Pandan Wangi menarik tali kekang kuda putihnya hingga berhenti.
"Hup!"
Dengan gerakan ringan sekali, gadis yang berjuluk si Kipas Maut itu melompat
turun dari punggung kudanya. Sementara, pengemis tua itu juga menghentikan
ayunan langkah kakinya. Dan kini, mereka berada dalam jarak sekitar tiga batang
tombak. Perlahan pengemis tua itu memutar tubuhnya berbalik.
Dan dari balik lindungan caping bambunya yang
lebar, ditatapnya Pandan Wangi yang tetap berdiri tegak sambil memegangi tali
kekang kuda putihnya.
Gadis itu juga memandangi dengan sinar mata tajam.
"Ada apa" Kenapa kau berhenti, Nini...?" tanya pengemis tua itu, terdengar biasa
saja suaranya. "Katakan terus terang, apa maksudmu membawaku ke tempat ini?" Pandan Wangi malah
balik bertanya.
Tapi pengemis tua itu tidak segera menjawab.
Malah kakinya kini terayun menghampiri, dan berhenti setelah jaraknya tinggal
sekitar tiga langkah lagi dari gadis cantik berbaju biru muda agak ketat ini.
Dan belum juga pengemis tua itu menjawab pertanyaan Pandan Wangi tadi, tiba-tiba
saja sudah terdengar suara yang agak nyaring.
"Aku yang memintanya membawamu ke sini, Kak Pandan!"
"Heh..."!"
Pandan Wangi jadi terkejut setengah mati. Dan lebih terkejut lagi, begitu
berpaling ke arah suara yang tiba-tiba terdengar tadi. Hampir tidak dipercayai
dengan penglihatannya sendiri!
Entah datang dari mana, tahu-tahu di atas sebatang pohon jfang tumbang sudah
berdiri seorang gadis cantik berbaju merah muda. Tampak sebilah pedang
tersandang di punggungnya. Gadis itu segera melompat turun. Gerakannya terlihat
indah dan ringan sekali. Kemudian, dia berjalan perlahan menghampiri si Kipas
Maut yang masih terlongong bengong seperti tidak percaya dengan pandangannya
sendiri. "Cempaka...," desis Pandan Wangi seperti tidak sadar.

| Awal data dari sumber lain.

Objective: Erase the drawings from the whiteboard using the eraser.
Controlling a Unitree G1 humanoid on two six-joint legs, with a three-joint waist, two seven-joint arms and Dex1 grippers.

*** "Apa kabarmu, Kak Pandan?" sapa Cempaka.
"Baik," sahut Pandan Wangi masih seperti belum percaya kalau di tengah hutan
seperti ini bertemu adik tiri Pendekar Rajawali Sakti.
"Maaf, aku memintamu dengan cara seperti ini.
Semua ini demi keselamatan kita semua," ucap Cempaka.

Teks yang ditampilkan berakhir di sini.